> [TASK DIRECTIONS]: Stop at the line containing "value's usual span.": every line of the listing from the first up to that one must be set down exactly.

> [EXERCISE DATA]:
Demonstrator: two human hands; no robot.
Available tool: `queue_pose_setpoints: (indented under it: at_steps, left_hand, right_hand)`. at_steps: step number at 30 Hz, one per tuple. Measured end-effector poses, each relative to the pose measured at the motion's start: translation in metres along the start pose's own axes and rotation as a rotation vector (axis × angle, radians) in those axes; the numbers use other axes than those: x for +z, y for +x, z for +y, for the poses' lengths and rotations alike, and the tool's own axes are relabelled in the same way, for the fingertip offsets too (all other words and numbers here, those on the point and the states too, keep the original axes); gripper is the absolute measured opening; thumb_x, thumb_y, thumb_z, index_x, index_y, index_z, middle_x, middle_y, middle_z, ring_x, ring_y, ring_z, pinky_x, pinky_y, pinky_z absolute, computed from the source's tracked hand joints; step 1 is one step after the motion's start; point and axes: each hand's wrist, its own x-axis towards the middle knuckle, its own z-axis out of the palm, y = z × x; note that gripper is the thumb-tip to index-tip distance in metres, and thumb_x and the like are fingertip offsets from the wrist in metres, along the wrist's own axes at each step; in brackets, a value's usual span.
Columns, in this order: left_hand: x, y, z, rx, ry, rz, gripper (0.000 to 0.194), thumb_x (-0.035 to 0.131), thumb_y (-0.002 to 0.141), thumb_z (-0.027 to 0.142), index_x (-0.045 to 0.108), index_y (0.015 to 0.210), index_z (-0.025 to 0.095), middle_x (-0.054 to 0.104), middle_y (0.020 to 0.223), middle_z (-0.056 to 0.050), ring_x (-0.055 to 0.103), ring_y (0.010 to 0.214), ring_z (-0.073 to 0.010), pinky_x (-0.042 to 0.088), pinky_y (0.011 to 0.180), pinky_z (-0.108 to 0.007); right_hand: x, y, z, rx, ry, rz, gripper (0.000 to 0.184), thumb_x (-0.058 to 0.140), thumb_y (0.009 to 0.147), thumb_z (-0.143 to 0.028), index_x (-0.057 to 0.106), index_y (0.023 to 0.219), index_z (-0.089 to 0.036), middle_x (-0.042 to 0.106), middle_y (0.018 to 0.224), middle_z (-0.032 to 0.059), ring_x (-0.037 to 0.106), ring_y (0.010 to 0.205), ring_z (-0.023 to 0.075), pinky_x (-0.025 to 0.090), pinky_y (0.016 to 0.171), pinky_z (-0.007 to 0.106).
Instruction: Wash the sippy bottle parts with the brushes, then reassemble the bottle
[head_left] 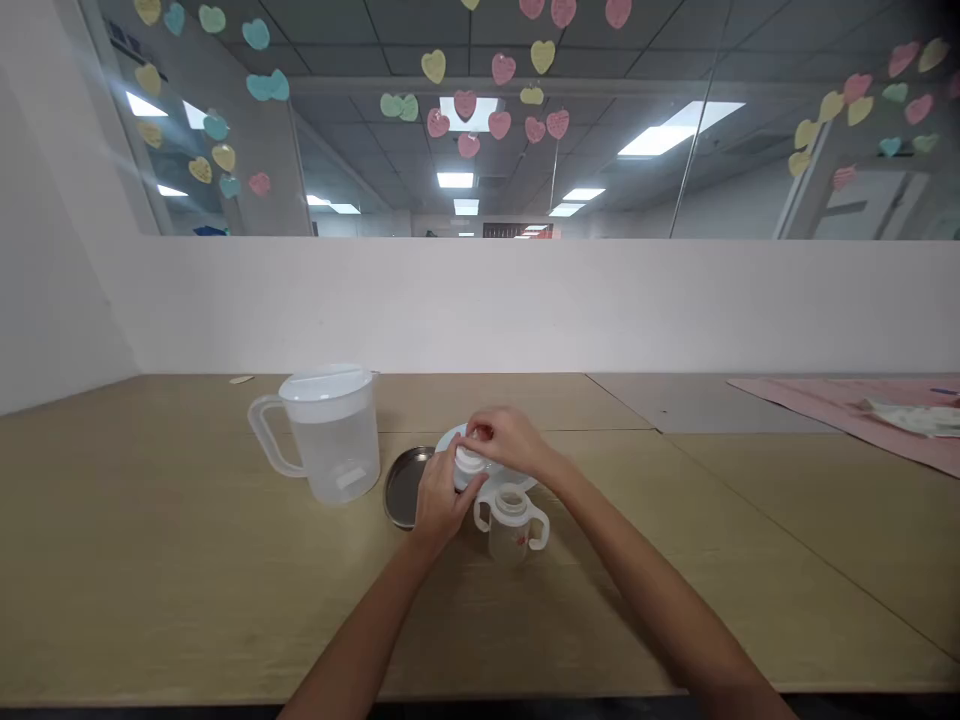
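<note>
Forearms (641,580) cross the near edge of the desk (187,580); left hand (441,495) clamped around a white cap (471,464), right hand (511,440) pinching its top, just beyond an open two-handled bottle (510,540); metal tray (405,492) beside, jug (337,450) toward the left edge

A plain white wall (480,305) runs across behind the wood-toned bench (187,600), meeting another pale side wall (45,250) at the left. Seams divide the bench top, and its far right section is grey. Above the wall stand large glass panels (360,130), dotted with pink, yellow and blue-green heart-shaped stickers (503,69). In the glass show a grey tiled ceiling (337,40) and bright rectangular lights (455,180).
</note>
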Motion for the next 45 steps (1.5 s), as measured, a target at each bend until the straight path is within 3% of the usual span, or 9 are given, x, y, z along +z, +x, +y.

> [SOLUTION FOR THIS EXERCISE]:
Demonstrator: two human hands; no robot.
Available tool: `queue_pose_setpoints: (indented under it: at_steps, left_hand, right_hand)`. at_steps: step number at 30 Hz, one per tuple. Measured end-effector poses, each relative to the pose measured at the motion's start: translation in metres along the start pose's own axes and rotation as a rotation vector (axis × angle, radians) in those axes; the numbers use other axes than those: x for +z, y for +x, z for +y, for the poses' lengths and rotations alike, and the tool's own axes are relabelled in the same way, for the fingertip offsets too (all other words and numbers here, those on the point and the states too, keep the original axes); gripper is the absolute measured opening; thumb_x, thumb_y, thumb_z, index_x, index_y, index_z, middle_x, middle_y, middle_z, ring_x, ring_y, ring_z, pinky_x, pinky_y, pinky_z absolute, computed from the source's tracked hand joints; step 1 is one step after the motion's start; point and axes: each hand's wrist, its own x-axis towards the middle knuckle, its own z-axis out of the palm, y = z × x; note that gripper is the thumb-tip to index-tip distance in metres, and thumb_x and the like are fingertip offsets from the wrist in metres, along the wrist's own axes at each step; in brackets, a value's usual span.

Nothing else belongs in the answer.